Compute how many lines below contain the word "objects" and respond with that number only.

[PROVIDED ENTRIES Boundary: Start]

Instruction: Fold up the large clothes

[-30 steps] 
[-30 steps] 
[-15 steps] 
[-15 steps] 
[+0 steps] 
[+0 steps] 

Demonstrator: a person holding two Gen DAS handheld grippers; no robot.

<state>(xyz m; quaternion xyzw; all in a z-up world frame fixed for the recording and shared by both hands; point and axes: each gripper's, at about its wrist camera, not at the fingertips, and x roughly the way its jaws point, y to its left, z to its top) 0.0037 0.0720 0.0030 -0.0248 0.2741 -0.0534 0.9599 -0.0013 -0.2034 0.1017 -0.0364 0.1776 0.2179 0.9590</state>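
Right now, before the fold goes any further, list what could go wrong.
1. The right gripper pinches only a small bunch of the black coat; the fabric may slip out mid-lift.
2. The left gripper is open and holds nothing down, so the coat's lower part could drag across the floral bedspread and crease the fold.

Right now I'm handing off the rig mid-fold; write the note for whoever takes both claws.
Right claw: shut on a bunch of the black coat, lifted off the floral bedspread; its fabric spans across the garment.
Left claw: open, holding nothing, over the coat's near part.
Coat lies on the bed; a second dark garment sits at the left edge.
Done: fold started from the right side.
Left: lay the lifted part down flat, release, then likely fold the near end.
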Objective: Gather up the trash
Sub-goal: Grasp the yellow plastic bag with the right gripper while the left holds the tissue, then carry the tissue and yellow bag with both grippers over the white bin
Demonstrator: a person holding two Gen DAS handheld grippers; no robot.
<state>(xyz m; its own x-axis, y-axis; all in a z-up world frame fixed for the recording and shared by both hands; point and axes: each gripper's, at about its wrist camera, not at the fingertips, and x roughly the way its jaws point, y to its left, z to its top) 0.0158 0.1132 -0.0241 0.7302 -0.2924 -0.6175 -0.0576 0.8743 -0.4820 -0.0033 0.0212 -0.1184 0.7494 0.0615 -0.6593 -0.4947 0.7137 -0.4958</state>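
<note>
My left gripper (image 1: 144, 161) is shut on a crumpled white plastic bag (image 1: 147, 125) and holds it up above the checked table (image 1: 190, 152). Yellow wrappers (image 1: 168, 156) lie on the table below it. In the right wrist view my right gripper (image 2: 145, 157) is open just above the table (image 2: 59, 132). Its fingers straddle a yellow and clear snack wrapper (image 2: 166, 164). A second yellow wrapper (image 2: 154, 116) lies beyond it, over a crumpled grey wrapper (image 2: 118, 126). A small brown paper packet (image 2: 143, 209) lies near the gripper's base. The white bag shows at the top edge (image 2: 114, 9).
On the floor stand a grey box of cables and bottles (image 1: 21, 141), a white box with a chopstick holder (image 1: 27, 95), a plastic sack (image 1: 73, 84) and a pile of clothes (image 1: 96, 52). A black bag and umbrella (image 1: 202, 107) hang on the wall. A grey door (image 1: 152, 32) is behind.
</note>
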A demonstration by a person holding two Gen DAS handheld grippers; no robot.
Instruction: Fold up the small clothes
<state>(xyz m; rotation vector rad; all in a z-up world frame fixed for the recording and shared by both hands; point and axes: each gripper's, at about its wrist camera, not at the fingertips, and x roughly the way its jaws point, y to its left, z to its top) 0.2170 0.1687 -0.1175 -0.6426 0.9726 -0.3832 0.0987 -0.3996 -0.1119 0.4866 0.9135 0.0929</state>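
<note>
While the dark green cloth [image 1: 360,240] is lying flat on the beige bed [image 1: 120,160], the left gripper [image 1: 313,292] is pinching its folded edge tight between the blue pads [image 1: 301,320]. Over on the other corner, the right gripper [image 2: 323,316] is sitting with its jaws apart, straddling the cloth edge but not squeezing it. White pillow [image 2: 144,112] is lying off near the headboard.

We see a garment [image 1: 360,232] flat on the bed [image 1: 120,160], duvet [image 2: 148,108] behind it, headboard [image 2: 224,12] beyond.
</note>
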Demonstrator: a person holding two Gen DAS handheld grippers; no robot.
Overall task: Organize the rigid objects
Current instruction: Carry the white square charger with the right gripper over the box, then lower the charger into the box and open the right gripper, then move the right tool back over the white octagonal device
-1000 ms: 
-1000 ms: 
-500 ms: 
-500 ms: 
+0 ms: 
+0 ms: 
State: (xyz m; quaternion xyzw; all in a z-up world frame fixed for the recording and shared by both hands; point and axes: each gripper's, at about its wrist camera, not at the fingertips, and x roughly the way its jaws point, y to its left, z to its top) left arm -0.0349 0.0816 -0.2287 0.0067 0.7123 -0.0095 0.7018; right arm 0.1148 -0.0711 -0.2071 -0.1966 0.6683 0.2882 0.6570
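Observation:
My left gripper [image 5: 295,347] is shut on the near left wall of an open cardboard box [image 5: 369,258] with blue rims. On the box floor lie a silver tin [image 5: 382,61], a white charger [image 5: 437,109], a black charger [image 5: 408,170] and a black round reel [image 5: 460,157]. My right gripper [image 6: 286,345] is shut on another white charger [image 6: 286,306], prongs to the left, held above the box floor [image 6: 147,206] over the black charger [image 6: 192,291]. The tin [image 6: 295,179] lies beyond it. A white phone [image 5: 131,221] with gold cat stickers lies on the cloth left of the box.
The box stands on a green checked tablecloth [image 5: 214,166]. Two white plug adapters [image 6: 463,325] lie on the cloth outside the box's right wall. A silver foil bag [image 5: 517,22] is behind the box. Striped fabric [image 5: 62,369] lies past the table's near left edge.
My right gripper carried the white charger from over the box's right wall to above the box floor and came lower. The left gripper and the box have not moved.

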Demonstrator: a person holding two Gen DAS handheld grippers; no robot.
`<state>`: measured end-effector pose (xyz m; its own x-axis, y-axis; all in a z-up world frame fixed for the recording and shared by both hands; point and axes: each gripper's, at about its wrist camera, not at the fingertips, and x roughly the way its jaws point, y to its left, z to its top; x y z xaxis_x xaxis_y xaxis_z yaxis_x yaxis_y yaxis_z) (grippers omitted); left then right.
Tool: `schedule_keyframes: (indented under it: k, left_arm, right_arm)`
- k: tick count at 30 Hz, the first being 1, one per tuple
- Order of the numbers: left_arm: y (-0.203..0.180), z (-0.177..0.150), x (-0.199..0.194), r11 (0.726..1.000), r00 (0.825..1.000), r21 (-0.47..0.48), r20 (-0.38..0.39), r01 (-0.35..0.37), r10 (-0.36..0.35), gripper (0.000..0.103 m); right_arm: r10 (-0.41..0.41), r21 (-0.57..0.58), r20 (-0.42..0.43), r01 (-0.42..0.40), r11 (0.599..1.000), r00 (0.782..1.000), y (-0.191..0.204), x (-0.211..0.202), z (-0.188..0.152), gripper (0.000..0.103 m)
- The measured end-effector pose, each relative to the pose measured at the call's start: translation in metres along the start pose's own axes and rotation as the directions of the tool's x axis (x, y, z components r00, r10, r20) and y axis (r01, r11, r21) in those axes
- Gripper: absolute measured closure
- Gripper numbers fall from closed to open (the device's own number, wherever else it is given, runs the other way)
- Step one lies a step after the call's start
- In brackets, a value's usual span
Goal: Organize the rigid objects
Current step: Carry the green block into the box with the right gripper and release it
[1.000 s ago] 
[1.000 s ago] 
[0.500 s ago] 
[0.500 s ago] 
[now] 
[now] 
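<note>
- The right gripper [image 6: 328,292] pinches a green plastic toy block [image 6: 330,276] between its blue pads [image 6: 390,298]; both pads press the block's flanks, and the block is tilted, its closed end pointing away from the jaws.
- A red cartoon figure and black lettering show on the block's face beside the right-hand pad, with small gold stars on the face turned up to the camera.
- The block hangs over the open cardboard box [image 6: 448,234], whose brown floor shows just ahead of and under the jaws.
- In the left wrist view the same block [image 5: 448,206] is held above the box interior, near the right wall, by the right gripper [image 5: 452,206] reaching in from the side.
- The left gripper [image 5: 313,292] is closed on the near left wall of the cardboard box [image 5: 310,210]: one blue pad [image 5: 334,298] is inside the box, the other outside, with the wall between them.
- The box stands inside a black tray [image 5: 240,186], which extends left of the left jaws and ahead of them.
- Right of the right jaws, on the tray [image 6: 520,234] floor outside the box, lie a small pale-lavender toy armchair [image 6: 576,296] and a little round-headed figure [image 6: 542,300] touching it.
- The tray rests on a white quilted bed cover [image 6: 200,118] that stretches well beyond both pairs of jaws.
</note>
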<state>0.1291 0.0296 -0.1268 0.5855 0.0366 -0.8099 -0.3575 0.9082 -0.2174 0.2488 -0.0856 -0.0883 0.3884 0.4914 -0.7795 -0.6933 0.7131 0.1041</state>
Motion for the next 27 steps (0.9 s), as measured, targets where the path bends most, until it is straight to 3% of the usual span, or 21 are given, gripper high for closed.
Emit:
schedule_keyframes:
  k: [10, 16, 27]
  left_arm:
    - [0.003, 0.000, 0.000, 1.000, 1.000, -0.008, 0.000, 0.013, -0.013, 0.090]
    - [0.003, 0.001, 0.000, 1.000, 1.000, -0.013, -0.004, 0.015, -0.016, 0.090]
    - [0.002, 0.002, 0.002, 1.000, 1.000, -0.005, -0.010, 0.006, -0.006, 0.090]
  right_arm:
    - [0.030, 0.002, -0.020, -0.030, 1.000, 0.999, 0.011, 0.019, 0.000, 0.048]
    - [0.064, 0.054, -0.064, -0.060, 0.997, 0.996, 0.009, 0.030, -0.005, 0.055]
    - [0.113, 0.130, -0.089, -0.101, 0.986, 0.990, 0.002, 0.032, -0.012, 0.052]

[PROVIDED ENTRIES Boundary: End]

EXERCISE RESULT: 2